Haters gonna hate, hate, hate that they can’t stream Swift’s latest

It feels like Taylor Swift has been everywhere lately—mentoring would-be stars on The Voice, performing “Welcome to New York” atop one of the city’s skyscrapers, joining New York City’s tourism department. One place she’s not, though, is Spotify, one of the world’s most popular streaming services.

Swift’s new pop album, 1989, debuted in stores and on iTunes on Monday, but it’s nowhere to be seen on Spotify or other streaming services like Pandora. The album is widely expected to be the best-selling release of the year, so its absence from the online services is notable.

But it shouldn’t come as a surprise to anyone that Swift maintains tight control over how fans access her music. The singer kept her last album, Red, off Spotify when it dropped in 2012. And in a Wall Street Journal op-ed earlier this year, Swift lumped streaming in with file sharing and piracy as reasons that album sales have shrunk dramatically over the last decade and a half.

“It’s my opinion that music should not be free, and my prediction is that individual artists and their labels will someday decide what an album’s price point is,” Swift wrote. “I hope they don’t underestimate themselves or undervalue their art.”

Digital album sales, which were supposed to be the life raft that saved the flailing music industry after the Napster era, declined nearly 12% in the first half of 2014. Some people like Swift have blamed the decline on streaming services, which jumped 42% in usage during the same period. Artists make considerably less money when a fan listens to a track on Spotify rather than buying a track outright, but the streaming service says that as it achieves scale it will be able to pay artists even more than they’re able to earn selling discrete units.

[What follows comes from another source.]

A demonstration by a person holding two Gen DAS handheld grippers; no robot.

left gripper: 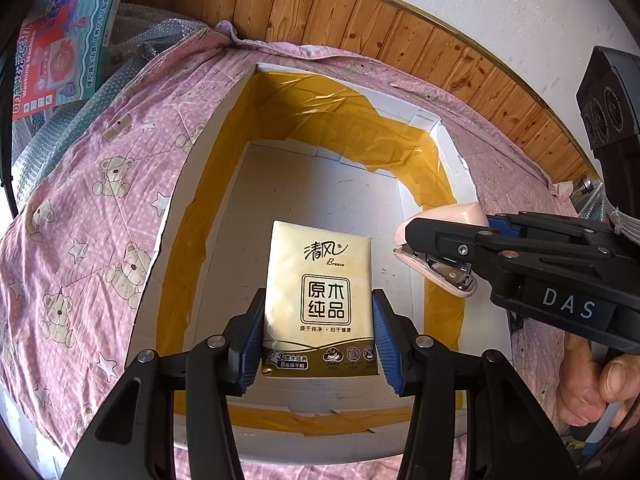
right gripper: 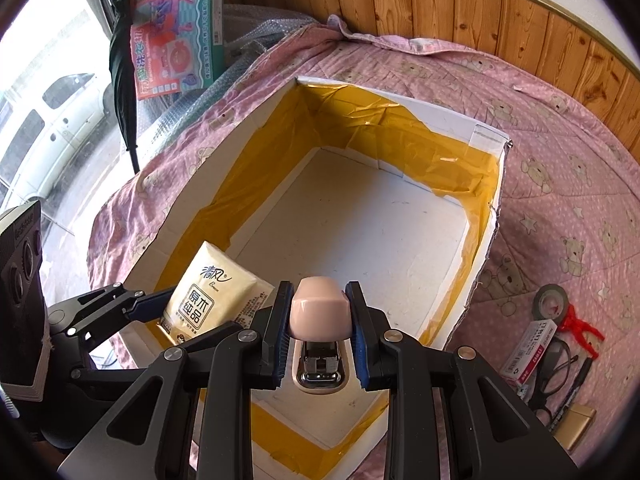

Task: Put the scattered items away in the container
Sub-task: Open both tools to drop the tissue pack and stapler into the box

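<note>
Both claws are loaded and both hang over the open mouth of the white cardboard box lined with yellow tape [right gripper: 400, 240], which sits on the pink bear-print quilt [right gripper: 560, 208] of the bed, close to the wood-panelled wall [right gripper: 520, 20].

The left claw [left gripper: 318, 326] is clamped on the lower sides of a cream and gold plastic-wrapped tissue pack [left gripper: 320, 292]. The pack's long axis runs straight ahead along the fingers, toward the box's far wall. In the right wrist view the same pack [right gripper: 212, 292] sits over the box's near left corner, just inside the rim.

The right claw [right gripper: 320, 332] is closed on a small pale pink plastic stapler [right gripper: 320, 312], gripped across its width with its rounded end pointing forward. From the left wrist view the stapler [left gripper: 440, 256] comes in from the right side, its long axis lying across the box and tilted down a little, above the right wall.

The white floor of the box lies directly below both items and looks bare, so neither needs to travel sideways; the move that matters is probably down and then release. The two claws are near each other but apart, the pack to the left, the stapler to the right.

Still out on the quilt by the box's right side: a grey tape roll [right gripper: 554, 300], a red clip [right gripper: 580, 326], a small white and red carton [right gripper: 528, 356], black-framed glasses [right gripper: 556, 364].
</note>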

Other big-name artists have recently followed Swift’s lead. Beyonce’s surprise December album still isn’t available on Spotify, while Coldplay’s 2014 release Ghost Stories arrived on the streaming service four months after the physical version debuted. The Black Keys, who have long opposed Spotify’s model, have also kept their latest LP off the service.

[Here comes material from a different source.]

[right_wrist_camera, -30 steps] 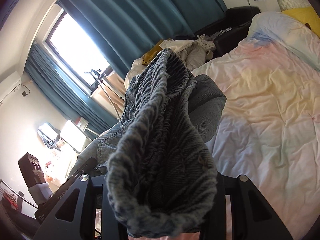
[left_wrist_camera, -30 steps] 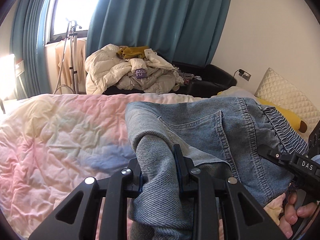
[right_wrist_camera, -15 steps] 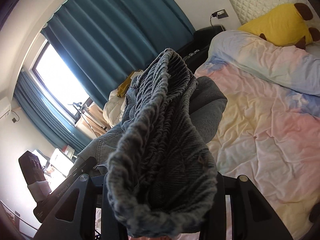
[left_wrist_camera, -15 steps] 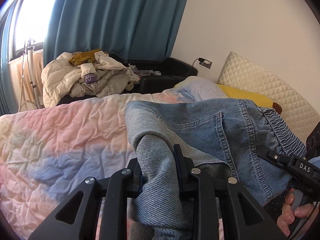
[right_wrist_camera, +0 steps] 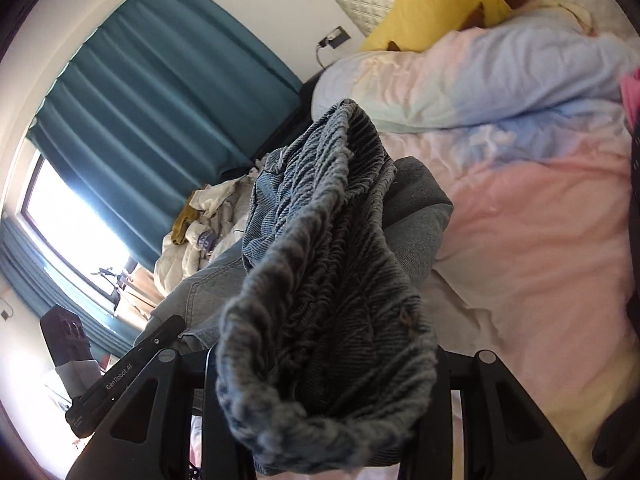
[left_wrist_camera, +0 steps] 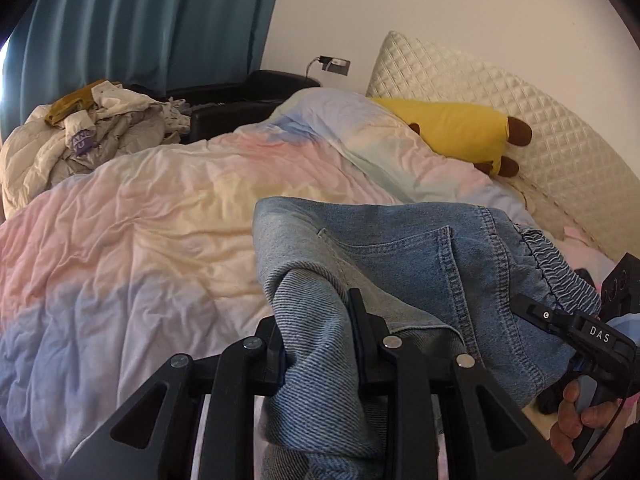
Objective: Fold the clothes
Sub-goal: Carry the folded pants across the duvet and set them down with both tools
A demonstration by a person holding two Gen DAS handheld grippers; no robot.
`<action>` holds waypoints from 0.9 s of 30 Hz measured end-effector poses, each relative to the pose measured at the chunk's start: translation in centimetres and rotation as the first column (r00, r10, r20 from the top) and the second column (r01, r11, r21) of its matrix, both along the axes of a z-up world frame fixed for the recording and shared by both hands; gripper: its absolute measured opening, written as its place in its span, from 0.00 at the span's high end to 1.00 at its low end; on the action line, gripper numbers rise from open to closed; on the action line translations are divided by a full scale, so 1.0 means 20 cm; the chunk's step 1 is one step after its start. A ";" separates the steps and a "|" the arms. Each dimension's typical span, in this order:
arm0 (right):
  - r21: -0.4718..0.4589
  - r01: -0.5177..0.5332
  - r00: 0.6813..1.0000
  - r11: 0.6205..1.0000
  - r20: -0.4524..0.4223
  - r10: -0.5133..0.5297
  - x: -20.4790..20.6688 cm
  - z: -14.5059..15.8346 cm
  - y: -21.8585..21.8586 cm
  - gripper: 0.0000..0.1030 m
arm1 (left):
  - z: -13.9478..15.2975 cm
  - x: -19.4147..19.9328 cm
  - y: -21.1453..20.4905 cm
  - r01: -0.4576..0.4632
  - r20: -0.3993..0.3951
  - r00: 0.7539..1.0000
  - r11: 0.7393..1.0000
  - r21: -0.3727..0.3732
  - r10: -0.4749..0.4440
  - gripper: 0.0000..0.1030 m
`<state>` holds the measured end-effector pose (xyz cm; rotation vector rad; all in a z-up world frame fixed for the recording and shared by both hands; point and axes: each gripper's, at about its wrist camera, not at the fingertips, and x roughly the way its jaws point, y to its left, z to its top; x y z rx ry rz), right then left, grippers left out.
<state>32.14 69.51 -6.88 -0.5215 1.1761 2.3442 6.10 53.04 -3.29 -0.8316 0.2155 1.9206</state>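
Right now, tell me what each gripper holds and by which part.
Both hold the same jeans. The left gripper pinches a bunched fold of denim near the back pocket; the right gripper clamps the gathered elastic waistband.

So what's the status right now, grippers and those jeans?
Left gripper and right gripper both clamped on jeans. Jeans held above bed cover. Nothing in the way.

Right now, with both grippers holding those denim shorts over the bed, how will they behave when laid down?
The denim shorts probably flop: the cloth bunches and drapes around the left gripper. The gathered waistband in the right gripper looks thick, so folds may spring open.
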 end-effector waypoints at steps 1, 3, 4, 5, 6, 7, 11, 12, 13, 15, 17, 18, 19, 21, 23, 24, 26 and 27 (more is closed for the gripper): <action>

For its part, Spotify says it wants to bring 1989 to its users, and the company did eventually manage to get Red up and streaming. “There are over 40 million music fans on Spotify and Taylor Swift has nearly 2 million active followers on the service who will be disappointed by this decision,” Spotify spokesman Graham James said in an email. “We are working to bring this album to fans on Spotify as soon as possible.”

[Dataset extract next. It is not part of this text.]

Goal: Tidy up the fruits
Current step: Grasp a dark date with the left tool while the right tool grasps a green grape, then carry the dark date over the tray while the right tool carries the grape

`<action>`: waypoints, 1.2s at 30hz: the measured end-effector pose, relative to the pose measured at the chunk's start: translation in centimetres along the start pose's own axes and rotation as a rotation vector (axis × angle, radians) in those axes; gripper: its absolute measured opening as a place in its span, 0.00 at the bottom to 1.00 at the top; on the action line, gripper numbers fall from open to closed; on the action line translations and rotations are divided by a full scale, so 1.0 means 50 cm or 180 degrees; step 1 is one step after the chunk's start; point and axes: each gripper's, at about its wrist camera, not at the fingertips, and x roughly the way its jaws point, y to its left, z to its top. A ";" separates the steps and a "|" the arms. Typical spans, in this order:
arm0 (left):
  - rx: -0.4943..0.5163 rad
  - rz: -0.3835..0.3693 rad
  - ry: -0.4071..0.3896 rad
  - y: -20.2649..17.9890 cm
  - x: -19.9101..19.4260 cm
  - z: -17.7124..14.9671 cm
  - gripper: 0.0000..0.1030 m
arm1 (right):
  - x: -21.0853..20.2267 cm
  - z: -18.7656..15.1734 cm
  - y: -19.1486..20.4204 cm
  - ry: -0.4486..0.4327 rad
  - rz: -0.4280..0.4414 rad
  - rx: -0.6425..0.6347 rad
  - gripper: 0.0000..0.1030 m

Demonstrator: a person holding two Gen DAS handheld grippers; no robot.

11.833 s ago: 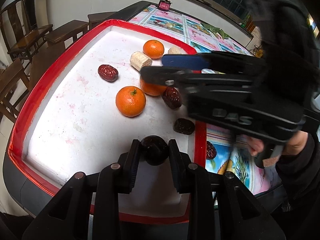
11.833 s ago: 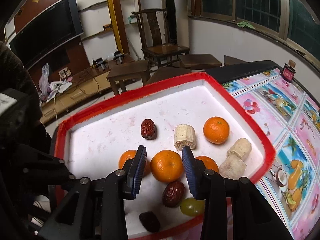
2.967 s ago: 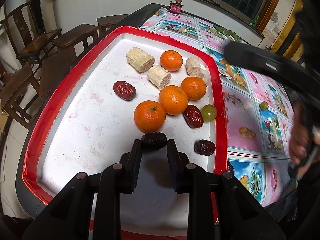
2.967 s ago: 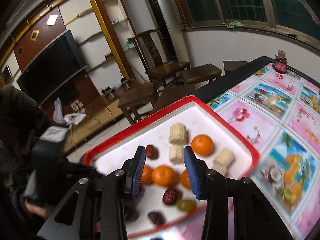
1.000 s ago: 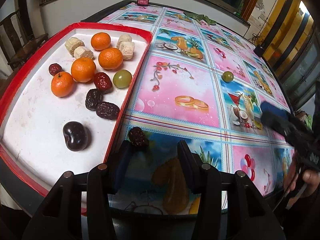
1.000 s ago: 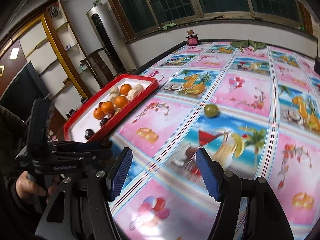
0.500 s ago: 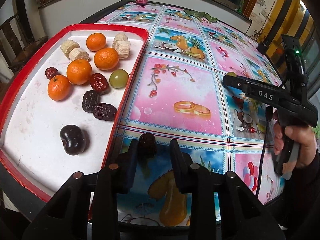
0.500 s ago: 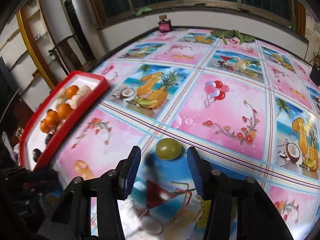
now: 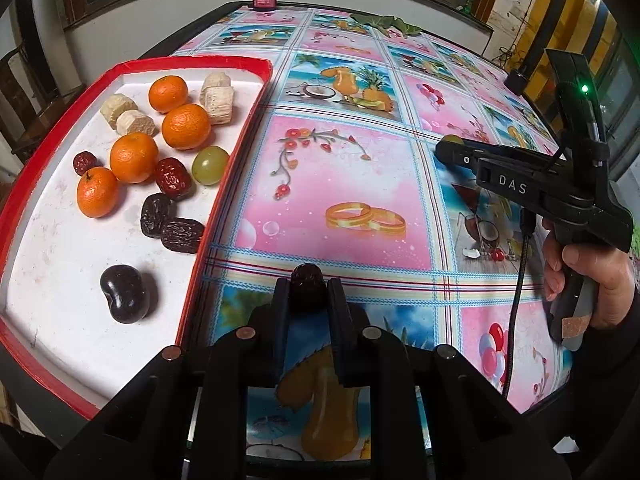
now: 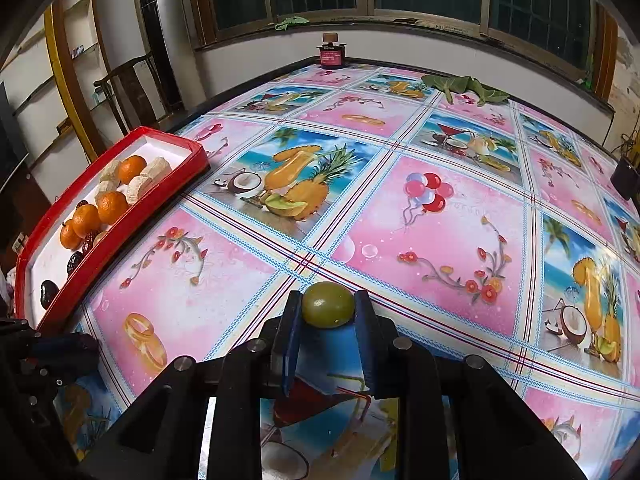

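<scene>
Left gripper [image 9: 307, 292] just clenched on dark date [image 9: 306, 287] at fingertips, right gripper [image 10: 328, 312] just clenched on green grape [image 10: 328, 305] between pads

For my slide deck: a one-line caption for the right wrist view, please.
Right gripper shut on a green grape on the patterned tablecloth, red tray of fruit at left.

Between my two grippers the patterned tablecloth [image 10: 440, 240] lies bare and open to pass over. The red tray [image 9: 236, 148] has its raised rim along the left; inside it, oranges [image 9: 186, 126] and dates [image 9: 182, 235] crowd the far half, leaving bare white floor near me.
</scene>
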 end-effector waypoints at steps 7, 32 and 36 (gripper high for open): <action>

As consumer habits shift and streaming becomes more popular, artists will likely face more pressure to release their albums online immediately. But with 1989’s first-week sales estimated at 900,000 units, it’s hard to argue that Swift is behind the times. “Music is art, and art is important and rare,” she wrote in the Journal. “Important, rare things are valuable. Valuable things should be paid for.”